What is expected: For every line below, restate it exactly and drop the images.
══════════
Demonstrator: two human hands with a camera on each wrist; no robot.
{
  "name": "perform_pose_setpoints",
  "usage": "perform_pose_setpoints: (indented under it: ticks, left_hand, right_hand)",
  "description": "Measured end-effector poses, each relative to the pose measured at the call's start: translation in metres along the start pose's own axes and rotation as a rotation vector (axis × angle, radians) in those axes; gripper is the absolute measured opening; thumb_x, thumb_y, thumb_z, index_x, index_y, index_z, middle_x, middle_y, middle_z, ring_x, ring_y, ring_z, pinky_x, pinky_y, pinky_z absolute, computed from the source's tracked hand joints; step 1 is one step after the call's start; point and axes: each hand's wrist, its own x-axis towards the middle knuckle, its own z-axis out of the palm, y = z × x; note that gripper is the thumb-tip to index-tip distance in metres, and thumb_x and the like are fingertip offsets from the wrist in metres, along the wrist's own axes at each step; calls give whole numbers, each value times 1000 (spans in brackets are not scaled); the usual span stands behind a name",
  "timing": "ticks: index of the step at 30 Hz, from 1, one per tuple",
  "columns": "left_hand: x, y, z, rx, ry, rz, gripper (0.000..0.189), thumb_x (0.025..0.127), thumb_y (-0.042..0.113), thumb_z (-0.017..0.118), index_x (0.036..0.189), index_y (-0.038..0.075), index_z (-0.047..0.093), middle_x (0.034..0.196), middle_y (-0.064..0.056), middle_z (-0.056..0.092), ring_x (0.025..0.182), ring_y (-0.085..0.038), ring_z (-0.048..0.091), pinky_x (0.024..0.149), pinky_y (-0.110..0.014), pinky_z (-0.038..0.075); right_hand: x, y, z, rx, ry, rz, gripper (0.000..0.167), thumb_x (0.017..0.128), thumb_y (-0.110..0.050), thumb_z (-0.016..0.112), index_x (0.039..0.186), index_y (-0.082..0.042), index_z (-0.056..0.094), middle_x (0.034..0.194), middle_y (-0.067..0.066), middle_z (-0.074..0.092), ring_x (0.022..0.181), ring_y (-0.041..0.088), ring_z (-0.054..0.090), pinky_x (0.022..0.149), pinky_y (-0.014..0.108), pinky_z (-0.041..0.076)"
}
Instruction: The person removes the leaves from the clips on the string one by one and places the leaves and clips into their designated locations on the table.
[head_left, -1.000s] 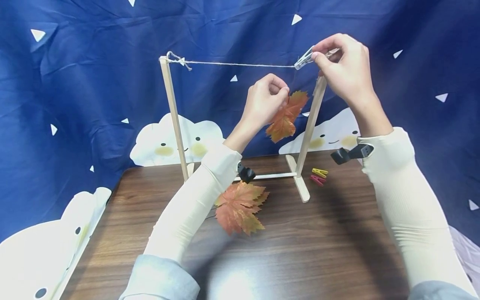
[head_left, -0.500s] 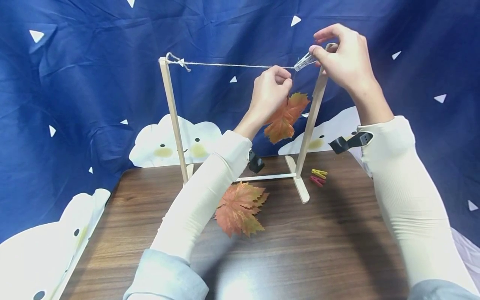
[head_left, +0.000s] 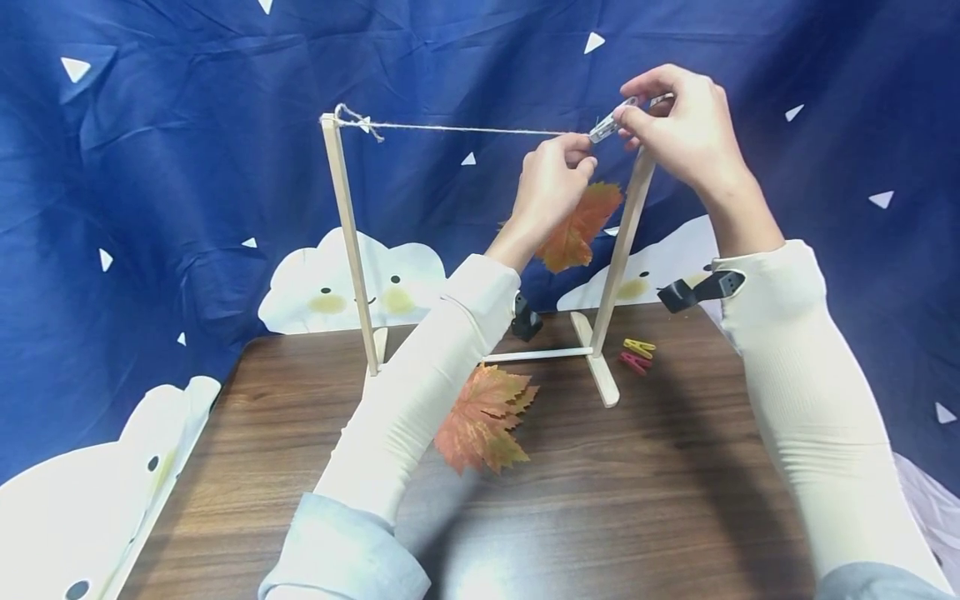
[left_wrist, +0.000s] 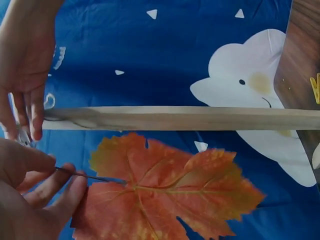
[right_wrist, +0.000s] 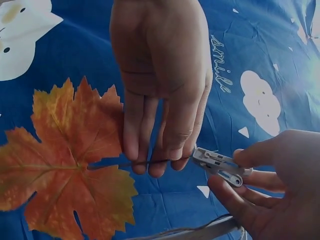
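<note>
My right hand (head_left: 690, 129) pinches a light grey clothespin (head_left: 609, 125) between thumb and fingers, beside the top of the right post (head_left: 628, 225). The clothespin's tip meets the twine line (head_left: 465, 129). Just below that tip, my left hand (head_left: 553, 179) holds an orange-red artificial maple leaf (left_wrist: 170, 190) by its thin dark stem (left_wrist: 105, 178). The leaf blade hangs under the left hand in the head view. Seen from the right wrist, the stem's upper end reaches the mouth of the clothespin (right_wrist: 217, 166), with left fingertips close by.
A wooden stand with a left post (head_left: 348, 242) and a white crossbar (head_left: 540, 354) carries the line. On the brown table (head_left: 637, 500), more maple leaves (head_left: 483, 417) lie under the left forearm. A yellow clothespin (head_left: 639, 348) and a pink clothespin (head_left: 636, 362) lie right of the stand.
My left hand has moved up and right along the stem to the clothespin's tip. The right hand still holds the clothespin at the line, with its fingers closer together now.
</note>
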Motion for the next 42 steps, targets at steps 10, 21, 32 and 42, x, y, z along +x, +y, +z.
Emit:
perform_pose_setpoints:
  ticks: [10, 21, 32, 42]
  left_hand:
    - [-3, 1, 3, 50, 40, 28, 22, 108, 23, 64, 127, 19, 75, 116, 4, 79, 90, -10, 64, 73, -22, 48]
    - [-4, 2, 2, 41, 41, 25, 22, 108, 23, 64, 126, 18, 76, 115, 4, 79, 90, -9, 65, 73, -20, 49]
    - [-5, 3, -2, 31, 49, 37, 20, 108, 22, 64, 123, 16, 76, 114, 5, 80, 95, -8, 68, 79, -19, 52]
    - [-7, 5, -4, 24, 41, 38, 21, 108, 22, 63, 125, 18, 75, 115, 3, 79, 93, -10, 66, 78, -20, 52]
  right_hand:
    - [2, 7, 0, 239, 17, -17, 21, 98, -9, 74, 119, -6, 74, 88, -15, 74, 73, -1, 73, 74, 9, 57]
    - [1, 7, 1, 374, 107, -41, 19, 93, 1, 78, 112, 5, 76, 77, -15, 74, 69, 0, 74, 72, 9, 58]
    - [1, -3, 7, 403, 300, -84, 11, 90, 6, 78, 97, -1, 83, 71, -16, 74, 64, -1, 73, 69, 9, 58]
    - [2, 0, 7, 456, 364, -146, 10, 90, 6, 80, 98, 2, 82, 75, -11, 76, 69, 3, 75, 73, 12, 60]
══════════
Written answer:
Demonstrator: two human hands with a camera on each wrist; no robot.
{
  "name": "perform_pose_setpoints",
  "usage": "perform_pose_setpoints: (indented under it: ticks, left_hand, right_hand)",
  "description": "Measured end-effector poses, each relative to the pose measured at the call's start: translation in metres along the start pose's own axes and rotation as a rotation vector (axis × angle, radians) in those axes; gripper is the absolute measured opening; thumb_x, thumb_y, thumb_z, index_x, index_y, index_z, middle_x, middle_y, middle_z, ring_x, ring_y, ring_z, pinky_x, pinky_y, pinky_z absolute, computed from the source's tracked hand joints; step 1 is one step after the call's start; point and axes: each hand's wrist, its own x-axis towards the middle knuckle, its own z-axis out of the palm, y = z × x; note that gripper is the thumb-tip to index-tip distance in metres, and thumb_x and the like are fingertip offsets from the wrist in metres, along the wrist's own axes at each step; calls give whole numbers, each value times 1000 (spans in brackets are not scaled); the usual span stands behind a name",
  "timing": "ticks: index of the step at 30 Hz, from 1, one per tuple",
  "columns": "left_hand: x, y, z, rx, ry, rz, gripper (0.000..0.189), thumb_x (0.025..0.127), thumb_y (-0.042..0.113), thumb_z (-0.017..0.118), index_x (0.036..0.189), index_y (-0.038..0.075), index_z (-0.047..0.093), middle_x (0.034..0.196), middle_y (-0.064..0.056), middle_z (-0.056..0.092), ring_x (0.025..0.182), ring_y (-0.085..0.038), ring_z (-0.048..0.091), pinky_x (0.024..0.149), pinky_y (-0.110..0.014), pinky_z (-0.038..0.075); right_hand: x, y, z, rx, ry, rz, gripper (0.000..0.167), thumb_x (0.017..0.128), thumb_y (-0.110..0.050), thumb_z (-0.016..0.112), index_x (0.039..0.186), index_y (-0.082..0.042), index_z (-0.056..0.094), middle_x (0.034..0.194), middle_y (-0.067..0.066), middle_z (-0.074..0.092), ring_x (0.022..0.181), ring_y (-0.041..0.088), ring_z (-0.054..0.090), pinky_x (0.022..0.149), pinky_y (-0.014..0.108), pinky_z (-0.041..0.076)"
}
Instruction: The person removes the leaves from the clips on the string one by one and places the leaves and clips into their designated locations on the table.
[head_left, -1.000s] 
[head_left, -0.500s] 
[head_left, +0.000s] 
[left_wrist, +0.000s] 
[right_wrist, +0.000s] 
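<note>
My right hand (head_left: 690, 129) pinches a light grey clothespin (head_left: 609, 125) between thumb and fingers, beside the top of the right post (head_left: 628, 225). The clothespin's tip meets the twine line (head_left: 465, 129). Just below that tip, my left hand (head_left: 553, 179) holds an orange-red artificial maple leaf (left_wrist: 170, 190) by its thin dark stem (left_wrist: 105, 178). The leaf blade hangs under the left hand in the head view. Seen from the right wrist, the stem's upper end reaches the mouth of the clothespin (right_wrist: 217, 166), with left fingertips close by.
A wooden stand with a left post (head_left: 348, 242) and a white crossbar (head_left: 540, 354) carries the line. On the brown table (head_left: 637, 500), more maple leaves (head_left: 483, 417) lie under the left forearm. A yellow clothespin (head_left: 639, 348) and a pink clothespin (head_left: 636, 362) lie right of the stand.
My left hand has moved up and right along the stem to the clothespin's tip. The right hand still holds the clothespin at the line, with its fingers closer together now.
</note>
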Motion for the next 42 steps, targets at steps 10, 21, 32 and 42, x, y, z along +x, +y, +z.
Emit:
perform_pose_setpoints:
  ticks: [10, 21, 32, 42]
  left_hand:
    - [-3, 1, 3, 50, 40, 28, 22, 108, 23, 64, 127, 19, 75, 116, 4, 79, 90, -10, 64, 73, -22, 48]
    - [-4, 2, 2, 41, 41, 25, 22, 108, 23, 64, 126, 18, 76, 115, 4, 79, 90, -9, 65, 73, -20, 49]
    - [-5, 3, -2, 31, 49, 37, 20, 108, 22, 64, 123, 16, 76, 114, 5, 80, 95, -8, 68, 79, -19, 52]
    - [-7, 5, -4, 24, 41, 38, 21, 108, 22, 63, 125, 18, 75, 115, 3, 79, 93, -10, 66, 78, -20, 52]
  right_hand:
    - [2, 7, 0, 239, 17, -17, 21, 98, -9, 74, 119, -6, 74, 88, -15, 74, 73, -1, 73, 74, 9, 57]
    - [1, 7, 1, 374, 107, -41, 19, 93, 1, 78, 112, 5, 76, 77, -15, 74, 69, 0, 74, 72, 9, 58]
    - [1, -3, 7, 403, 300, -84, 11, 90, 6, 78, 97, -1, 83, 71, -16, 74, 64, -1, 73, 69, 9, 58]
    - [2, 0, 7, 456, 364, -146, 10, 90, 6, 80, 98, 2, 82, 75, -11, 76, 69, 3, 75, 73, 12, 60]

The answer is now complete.